You might be right about the fact that XML is ‘the way to go’ but it isn’t an esay thing to pick up…
INI-files are so much easier and as I remeber ASP.NET can just as easy handle INI files with some built-in functions. (-> justin)

Anyway, rotators isn’t really a dificult topic anyway, you just make it incomplicated

Mathijsken

posted at 10:36 am on August 10, 2004 by Mathijs Dumon

7 Dumb question

Here’s a dumb question:

Did I read the article correctly to understand that all my pages which use this will now be “###.php” and not “###.html”?

I’m already managing a fairly big site and I don’t want to go back through and change all my links. Is there a way to keep my .html extensions?

posted at 10:39 am on August 10, 2004 by guyPaulo

8 RE: Nice But...

There is an AdRotator control that comes with .Net. If you need something special from it just inherit and extend it.

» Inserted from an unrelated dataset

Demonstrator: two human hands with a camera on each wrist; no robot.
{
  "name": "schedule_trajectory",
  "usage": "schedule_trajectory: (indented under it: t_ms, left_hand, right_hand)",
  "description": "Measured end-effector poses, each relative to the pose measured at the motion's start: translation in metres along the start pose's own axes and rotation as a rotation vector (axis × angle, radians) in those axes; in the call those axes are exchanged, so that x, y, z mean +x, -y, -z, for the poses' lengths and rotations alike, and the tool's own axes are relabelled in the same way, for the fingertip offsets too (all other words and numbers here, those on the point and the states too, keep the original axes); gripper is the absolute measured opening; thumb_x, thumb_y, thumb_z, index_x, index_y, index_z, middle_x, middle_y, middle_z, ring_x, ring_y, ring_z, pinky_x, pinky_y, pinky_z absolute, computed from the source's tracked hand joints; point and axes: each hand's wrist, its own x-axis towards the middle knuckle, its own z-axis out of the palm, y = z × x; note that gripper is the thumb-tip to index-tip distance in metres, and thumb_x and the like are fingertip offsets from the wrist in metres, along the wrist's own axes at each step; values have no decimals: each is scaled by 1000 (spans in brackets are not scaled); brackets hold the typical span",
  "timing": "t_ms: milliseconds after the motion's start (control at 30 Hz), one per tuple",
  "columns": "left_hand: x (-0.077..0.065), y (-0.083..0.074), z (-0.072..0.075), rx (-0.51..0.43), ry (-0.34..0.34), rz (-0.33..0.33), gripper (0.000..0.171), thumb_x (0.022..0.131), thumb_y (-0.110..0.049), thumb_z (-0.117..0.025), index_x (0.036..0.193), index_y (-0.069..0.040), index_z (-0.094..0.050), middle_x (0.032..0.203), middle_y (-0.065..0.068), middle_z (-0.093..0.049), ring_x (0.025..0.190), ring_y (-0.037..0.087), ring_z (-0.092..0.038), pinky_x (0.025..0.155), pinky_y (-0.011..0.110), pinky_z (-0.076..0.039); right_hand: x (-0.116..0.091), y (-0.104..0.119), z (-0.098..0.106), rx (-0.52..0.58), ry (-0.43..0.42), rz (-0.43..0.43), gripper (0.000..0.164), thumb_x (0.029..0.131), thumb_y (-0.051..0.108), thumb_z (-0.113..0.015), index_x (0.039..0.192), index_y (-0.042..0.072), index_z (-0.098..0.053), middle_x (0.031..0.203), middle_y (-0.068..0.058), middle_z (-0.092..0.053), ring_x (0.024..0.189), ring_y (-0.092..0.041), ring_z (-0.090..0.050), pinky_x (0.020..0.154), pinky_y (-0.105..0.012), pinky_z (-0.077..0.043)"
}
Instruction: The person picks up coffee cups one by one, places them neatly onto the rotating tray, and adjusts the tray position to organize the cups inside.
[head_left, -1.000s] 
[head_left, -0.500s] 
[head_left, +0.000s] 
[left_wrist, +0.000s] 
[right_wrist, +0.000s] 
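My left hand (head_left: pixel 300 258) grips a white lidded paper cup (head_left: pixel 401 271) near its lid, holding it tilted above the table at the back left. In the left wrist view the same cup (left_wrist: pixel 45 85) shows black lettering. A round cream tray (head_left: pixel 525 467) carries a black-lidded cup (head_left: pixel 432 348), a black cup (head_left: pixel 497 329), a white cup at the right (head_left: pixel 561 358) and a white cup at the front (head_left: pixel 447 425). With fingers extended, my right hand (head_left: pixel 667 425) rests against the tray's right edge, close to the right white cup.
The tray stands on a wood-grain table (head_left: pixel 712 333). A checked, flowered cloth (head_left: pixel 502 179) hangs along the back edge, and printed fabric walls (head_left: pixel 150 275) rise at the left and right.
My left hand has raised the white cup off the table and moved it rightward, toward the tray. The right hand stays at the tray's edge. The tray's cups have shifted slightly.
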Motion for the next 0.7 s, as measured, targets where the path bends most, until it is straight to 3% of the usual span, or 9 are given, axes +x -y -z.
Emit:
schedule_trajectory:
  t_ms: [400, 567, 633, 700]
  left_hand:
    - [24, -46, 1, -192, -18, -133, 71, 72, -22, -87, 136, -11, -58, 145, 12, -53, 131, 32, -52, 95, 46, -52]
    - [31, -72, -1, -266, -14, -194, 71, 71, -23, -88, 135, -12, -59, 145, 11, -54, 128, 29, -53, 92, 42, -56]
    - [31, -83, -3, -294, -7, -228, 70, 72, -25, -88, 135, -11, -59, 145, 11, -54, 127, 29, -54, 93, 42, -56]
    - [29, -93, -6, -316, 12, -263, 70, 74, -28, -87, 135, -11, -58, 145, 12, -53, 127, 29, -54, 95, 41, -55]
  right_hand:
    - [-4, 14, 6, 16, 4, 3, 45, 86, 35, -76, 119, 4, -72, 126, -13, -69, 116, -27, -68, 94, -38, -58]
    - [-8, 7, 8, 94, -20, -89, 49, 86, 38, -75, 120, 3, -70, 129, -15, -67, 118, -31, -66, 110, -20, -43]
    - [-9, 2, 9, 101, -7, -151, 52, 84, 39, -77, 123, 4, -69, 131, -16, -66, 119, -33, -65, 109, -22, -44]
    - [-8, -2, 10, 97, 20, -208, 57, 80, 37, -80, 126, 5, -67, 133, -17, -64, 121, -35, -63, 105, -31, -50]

posted at 10:47 am on August 10, 2004 by Brant LeClercq

9 Extensiton Changing

guyPaulo, you might want to look into using the older technique for rotating images, which can be found here: http://www.alistapart.com/articles/randomizer/

That way your pages can continue being .html or whatever. You could also get even more abstract by using the background-image property of CSS to call the random image generator…

.random_image
{
background-image:url(../s/random_image.php);

}

You can also go into the server configuration settings and map the PHP engine to parse HTML files, but that would add a lot of processing overhead and require administrative access to your server.

As a side note, you have an entire site that is static? All HTML pages with no backend processing? You must like editing HTML pages and FTPing them a lot! :)

posted at 10:53 am on August 10, 2004 by justin

10 Not a Dumb Question

guyPaulo: not a dumb question at all. Depending on your web host, there are a couple of ways to handle this. The easiest way would be to tell the server to treat (and parse) all html files as if they were PHP files. The performance hit to the server is small, but it’s something to take note of if you have many plain html pages which would be parsed unnecessarily.

You can place the following code in a .htaccess file at the root of your web folder to enable this:

AddType application/x-httpd-php .htm .html

This should handle the switch for you – but again, remember there’s a slight performance hit for html pages that don’t contain PHP as they’ll now be parsed as if they were PHP files.